Был у Гааза и воспитанник, сирота Лейб Норман. Мальчика призвали из Литвы на военное поселение, но он по дороге заболел и попал в полицию. Фёдор Петрович забрал его к себе, вылечил и выучил на врача.
 
Так Фёдор Петрович Гааз и превратился в «святого доктора», не уставая сострадать человеческому горю, собирая средства для выкупа крепостных детей, чтобы они могли следовать в ссылку со своими родителями, открывая больницы для бездомных бродяг и бывших узников, ходатайствуя о помиловании, смягчении наказания, пересмотре дел.
 
Как-то в тюремном комитете митрополит московский Филарет возразил доктору Гаазу, возмущённому количеством людей, осуждённых без вины:
 
- Вы всё говорите, Фёдор Петрович, о невинно осуждённых… А ведь таких нет - если человек подвергнут каре, значит есть за ним вина.
 
- Да Вы о Христе в темнице забыли, Владыко! – возразил ему «святой доктор».

В наступившей тишине Филарет встал:
 
- Нет, Фёдор Петрович, когда я произнёс свои поспешные слова, не я о Христе позабыл, Христос меня оставил…

После этих слов Филарет благословил всех и вышел.

Казённых денег и пожертвований для помощи обездоленным не хватало, и «святой доктор» отдавал всё, что зарабатывал. И исчезли, словно и не были: дом в Москве, усадьба в Тишках, фабрика суконная, карета с белоснежными рысаками.

И стал он жить в маленькой квартирке на втором этаже при тюремной больнице и всё так же старался облегчить страдания людей отвергнутых и униженных.

Десять последних лет рядом с ним была и помогала во всём очень любившая его сестра Вильгемина. «Святой доктор» составил и издал за свой счет небольшую книжку под названием «Азбука христианского благонравия. Об оставлении бранных и укоризненных слов и вообще неприличных на счет ближнего, или о начатках любви». Он вручал ее арестантам, отправляющимся этапом в Сибирь.

Александр Иванович Герцен писал про него: «Доктор Гааз был преоригинальный чудак... ездил на Воробьёвы горы, когда отправляли ссыльных.

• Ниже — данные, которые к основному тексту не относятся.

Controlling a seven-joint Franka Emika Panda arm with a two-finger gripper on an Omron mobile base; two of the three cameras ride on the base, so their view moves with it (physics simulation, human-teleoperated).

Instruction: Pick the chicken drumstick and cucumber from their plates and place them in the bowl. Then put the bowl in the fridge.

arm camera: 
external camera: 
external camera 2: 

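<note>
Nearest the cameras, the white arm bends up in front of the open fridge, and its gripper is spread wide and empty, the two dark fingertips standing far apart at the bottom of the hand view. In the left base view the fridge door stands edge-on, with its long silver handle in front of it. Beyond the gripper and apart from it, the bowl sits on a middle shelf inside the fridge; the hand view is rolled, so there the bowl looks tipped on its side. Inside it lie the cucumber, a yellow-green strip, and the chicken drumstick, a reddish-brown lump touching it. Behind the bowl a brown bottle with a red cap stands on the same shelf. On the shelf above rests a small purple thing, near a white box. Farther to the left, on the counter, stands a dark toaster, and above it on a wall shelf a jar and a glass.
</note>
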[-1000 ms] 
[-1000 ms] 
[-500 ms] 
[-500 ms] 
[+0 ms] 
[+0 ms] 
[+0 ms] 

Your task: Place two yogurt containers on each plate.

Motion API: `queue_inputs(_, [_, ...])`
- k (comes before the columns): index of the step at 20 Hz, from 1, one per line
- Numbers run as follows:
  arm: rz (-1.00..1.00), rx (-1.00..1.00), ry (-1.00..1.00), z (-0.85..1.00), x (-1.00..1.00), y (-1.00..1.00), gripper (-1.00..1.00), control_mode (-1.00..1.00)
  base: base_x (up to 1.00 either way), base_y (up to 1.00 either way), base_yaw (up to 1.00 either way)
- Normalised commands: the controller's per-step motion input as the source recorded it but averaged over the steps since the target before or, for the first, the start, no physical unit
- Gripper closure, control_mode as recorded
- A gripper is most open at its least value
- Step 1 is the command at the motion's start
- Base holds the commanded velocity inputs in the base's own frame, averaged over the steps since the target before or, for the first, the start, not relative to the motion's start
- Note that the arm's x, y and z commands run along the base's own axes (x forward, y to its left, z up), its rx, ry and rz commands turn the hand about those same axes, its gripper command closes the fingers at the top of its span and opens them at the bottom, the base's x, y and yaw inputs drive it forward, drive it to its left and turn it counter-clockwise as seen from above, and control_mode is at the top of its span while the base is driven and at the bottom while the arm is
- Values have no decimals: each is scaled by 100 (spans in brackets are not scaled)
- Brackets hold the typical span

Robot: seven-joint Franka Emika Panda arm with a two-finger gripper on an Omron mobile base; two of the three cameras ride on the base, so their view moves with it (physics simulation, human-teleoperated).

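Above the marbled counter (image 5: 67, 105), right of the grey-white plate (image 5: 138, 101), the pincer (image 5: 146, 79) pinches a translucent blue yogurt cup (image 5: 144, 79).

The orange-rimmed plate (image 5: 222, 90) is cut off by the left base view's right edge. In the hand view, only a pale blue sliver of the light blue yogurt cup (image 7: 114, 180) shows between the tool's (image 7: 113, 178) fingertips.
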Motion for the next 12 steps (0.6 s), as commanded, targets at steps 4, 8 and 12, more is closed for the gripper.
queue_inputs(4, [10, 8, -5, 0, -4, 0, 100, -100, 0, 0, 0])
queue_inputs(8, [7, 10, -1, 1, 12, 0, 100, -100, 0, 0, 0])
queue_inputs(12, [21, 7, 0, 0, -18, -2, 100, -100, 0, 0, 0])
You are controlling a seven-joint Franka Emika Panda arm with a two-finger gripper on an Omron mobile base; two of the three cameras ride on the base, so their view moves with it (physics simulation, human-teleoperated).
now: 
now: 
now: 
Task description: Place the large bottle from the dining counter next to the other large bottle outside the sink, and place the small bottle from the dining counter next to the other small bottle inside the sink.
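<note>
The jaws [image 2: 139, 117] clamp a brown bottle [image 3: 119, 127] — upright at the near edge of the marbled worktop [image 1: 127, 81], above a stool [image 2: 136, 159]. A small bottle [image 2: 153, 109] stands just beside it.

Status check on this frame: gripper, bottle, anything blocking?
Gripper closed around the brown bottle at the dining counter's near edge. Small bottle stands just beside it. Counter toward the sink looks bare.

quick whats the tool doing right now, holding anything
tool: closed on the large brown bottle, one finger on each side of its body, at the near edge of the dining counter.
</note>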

В качестве доктора тюремных заведений он имел доступ к ним, он ездил их осматривать и всегда привозил с собой корзину всякой всячины...».
 
Образ доктора Гааза, как идеал человечности, представил Фёдор Михайлович Достоевский в своём романе «Идиот»: «В Москве жил один старик, один «генерал», то есть действительный статский советник, с немецким именем, он всю свою жизнь таскался по острогам и по преступникам; каждая пересыльная партия в Сибирь знала заранее, что на Воробьёвых горах её посетит «старенький генерал»… Он давал деньги, присылал необходимые вещи – портянки, подвёртки, холста, приносил иногда душеспасительные книжки...».

"Святой доктор" испытывал особое уважение к русским женщинам, восхищаясь стойкостью их духа, подвигом бескорыстной любви жён декабристов, отправившихся в Сибирь и подвергнувших себя страшным лишениям. Благотворительность «святого доктора» раздражала царских чиновников, и у него отобрали должность главного врача московских тюрем, но остановить его делать добрые дела они не могли, пока билось сердце подвижника…

16 августа 1853 года маленькую квартирку на втором этаже Полицейской больницы посетило много людей: они прощались с человеком, написавшим в своём обращении к женщинам «Спешите делать добро», с человеком, которого уважала и чтила вся крепостническая Россия. Пришли проводить "Святого доктора" в последний путь известные писатели, чиновники, коллеги врачи, вылеченные им благодарные пациенты и каторжники.